Les cônes en papier absorbant, lors du séchage canalaire, représentent la dernière vérification de la longueur de travail avant l’obturation. Leur extrémité doit être sèche, indemne de tout saignement ou exsudat.
Les avantages de l’utilisation du localisateur d’apex sont :
• la précision ;
• la rapidité ;
• l’objectivité ;
• l’accélération de la durée du traitement ;
• la diminution de l’irradiation.
Son inconvénient principal est l’absence d’information morphologique.
Une combinaison des techniques radiographiques et électroniques est donc nécessaire.

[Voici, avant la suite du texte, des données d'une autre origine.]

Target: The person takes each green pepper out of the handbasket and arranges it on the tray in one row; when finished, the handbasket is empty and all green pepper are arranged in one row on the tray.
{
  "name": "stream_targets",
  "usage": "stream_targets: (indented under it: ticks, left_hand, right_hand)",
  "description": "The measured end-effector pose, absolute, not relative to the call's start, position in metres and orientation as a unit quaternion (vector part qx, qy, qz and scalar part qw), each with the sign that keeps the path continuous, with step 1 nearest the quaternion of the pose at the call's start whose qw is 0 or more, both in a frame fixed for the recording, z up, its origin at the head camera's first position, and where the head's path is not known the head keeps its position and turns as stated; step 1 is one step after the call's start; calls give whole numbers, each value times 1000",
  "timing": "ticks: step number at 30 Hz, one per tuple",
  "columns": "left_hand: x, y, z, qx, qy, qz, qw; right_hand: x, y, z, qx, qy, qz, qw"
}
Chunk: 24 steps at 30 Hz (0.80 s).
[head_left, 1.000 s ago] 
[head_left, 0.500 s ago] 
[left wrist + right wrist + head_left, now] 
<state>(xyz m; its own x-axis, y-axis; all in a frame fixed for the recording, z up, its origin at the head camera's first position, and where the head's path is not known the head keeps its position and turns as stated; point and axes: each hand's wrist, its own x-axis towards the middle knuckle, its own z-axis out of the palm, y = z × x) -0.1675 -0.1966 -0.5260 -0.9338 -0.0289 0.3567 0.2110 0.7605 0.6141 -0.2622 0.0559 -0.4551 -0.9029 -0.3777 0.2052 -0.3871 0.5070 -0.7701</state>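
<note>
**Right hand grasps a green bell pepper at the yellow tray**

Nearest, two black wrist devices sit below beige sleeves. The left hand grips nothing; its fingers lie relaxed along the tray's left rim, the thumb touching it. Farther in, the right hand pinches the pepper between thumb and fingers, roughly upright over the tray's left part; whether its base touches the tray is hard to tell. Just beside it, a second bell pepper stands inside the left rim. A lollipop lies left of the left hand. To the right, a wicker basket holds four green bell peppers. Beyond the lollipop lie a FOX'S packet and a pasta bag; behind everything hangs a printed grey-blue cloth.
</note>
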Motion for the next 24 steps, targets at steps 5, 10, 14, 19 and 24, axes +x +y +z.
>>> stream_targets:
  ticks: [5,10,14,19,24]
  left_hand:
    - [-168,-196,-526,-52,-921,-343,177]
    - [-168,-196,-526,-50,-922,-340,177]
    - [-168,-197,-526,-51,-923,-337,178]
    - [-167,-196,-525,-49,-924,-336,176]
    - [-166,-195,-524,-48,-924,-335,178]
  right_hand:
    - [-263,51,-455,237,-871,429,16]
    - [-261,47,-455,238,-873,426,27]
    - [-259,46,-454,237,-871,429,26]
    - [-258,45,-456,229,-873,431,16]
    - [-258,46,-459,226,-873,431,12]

La longueur de travail est donc une distance déterminée en amont de la préparation canalaire, comprise entre la partie la plus coronaire de la dent et un point choisi dans la partie apicale du canal radiculaire. La bonne détermination puis le maintien de cette longueur au cours des étapes du traitement radiculaire (instrumentation-irrigation, séchage, obturation) permettront la désinfection du système endodontique tout en respectant les structures apicales et péri-apicales (évitant sur-instrumentation, dépassement de cône de papier et de gutta-percha, minimisant l’extrusion de débris-bactéries-toxines et de solution d’irrigation).
Il est fortement conseillé de vérifier, voire de déterminer à nouveau cette longueur de travail avant la préparation du tiers apical canalaire.
Pour ce faire, la combinaison de la détermination radiographique et de la détermination électronique est recommandée afin d’appréhender l’anatomie canalaire et apicale dans les meilleures conditions.